The police, crime, sentencing and courts bill
The latest attack on human rights, and thus the framework of democratic checks and balances, came this month when the government tabled a policing bill containing severe new restrictions on freedom of assembly – a core human right protected under UK and international law (the UK being party to the ICCPR).
The 1986 Public Order Act allows police to impose restrictions on a demonstration if they believe it could create serious “public disorder … damage to property or … disruption to the life of the community”.
The new bill significantly extends the reasons for curbing protests. It gives police the power to impose severe restrictions if protests “may result in serious disruption to the activities of an organisation” or could cause “serious unease, alarm or distress” to a passer-by.
The bill also suggests that demonstrations and protests should not “intentionally” or “recklessly” cause “public nuisance”. This would include causing someone (or even risking causing) “serious annoyance” or “serious inconvenience”. Anyone found guilty of this would risk a prison term of up to ten years.
Moreover, the bill would enable police to end “one-person protests”, if the “noise generated by the person carrying on the protest may result in serious disruption to the activities of an organisation which are carried on in the vicinity of the protest”.
Finally, the bill empowers the home secretary to define the meaning of “serious disruption” by “regulation”. In other words, she has the right to change the reasons for curtailing protest and to do so without parliamentary approval.
Does this bill threaten our fundamental freedoms?
Speaking against the bill in parliament, David Lammy MP, the shadow secretary of state for justice, said the new draft legislation threatens the “fundamental freedoms that the British public hold dear … and by giving the police the discretion to use these powers some of the time, it takes away our freedom all of the time”.
If the proposed draconian limits had been in place at the time of the great protest movements of recent history, said Lammy, they would have targeted, inter alia, the suffragettes’ march for the right to vote and the anti-apartheid movement.
Despite such powerful opposition, on 16 March the policing bill passed its second reading in the House of Commons, with a comfortable majority of 96 votes.
Although a day later it was announced that consideration of the bill in committee would be delayed until later in the year, it seems unlikely the government will use that time for any significant rethink, (especially after the recent violence in Bristol).
The lady doth protest too much
In rejecting criticism of the bill, the home secretary Priti Patel claimed that it does nothing to undermine the right to protest – which she called a “cornerstone of democracy”. It would simply, she said, “give police the powers to take a more proactive approach in tackling dangerous and disruptive protest”.
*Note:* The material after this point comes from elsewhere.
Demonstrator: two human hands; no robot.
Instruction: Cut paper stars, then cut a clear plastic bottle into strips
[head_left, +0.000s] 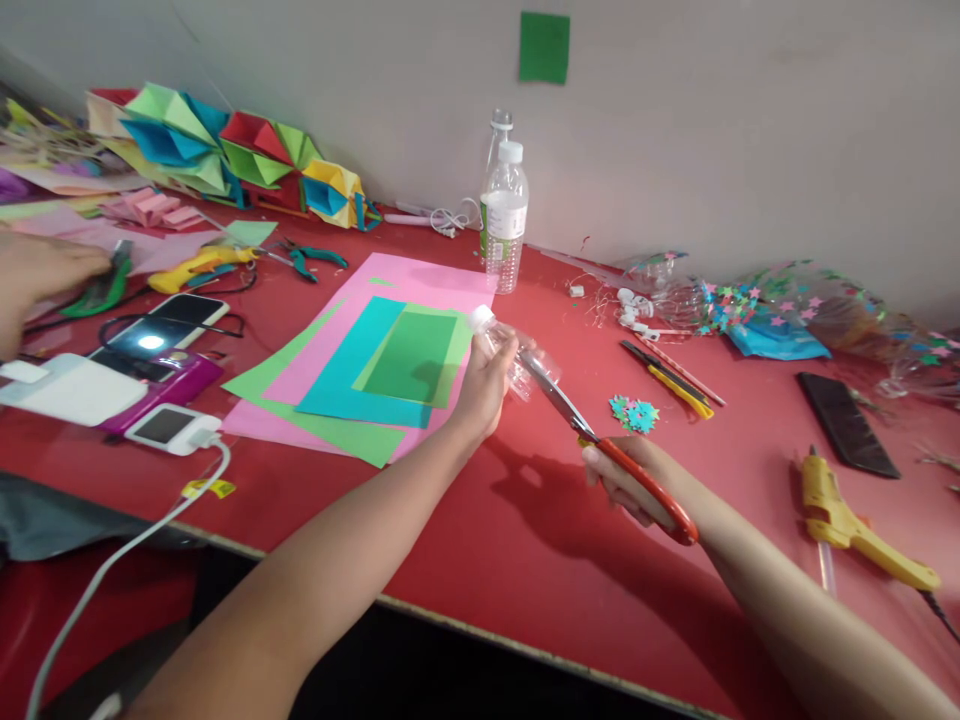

This reveals the same sense of exceptionalism that has fuelled each of the recent blows to human rights and democracy enumerated above: the belief that these new powers to curtail fundamental freedoms can be handed to the government or the police without risk, because it is the UK.
She’s wrong. The UK is no more immune to democratic backsliding, or to the risk that state actors will use their powers to violate rather than protect human rights, than is the US, or any other UN member state.
For, as President Biden sought to remind Americans, democracy is fragile, and human rights can never be taken for granted. Rather, they “must always be defended [and] we must be ever vigilant”.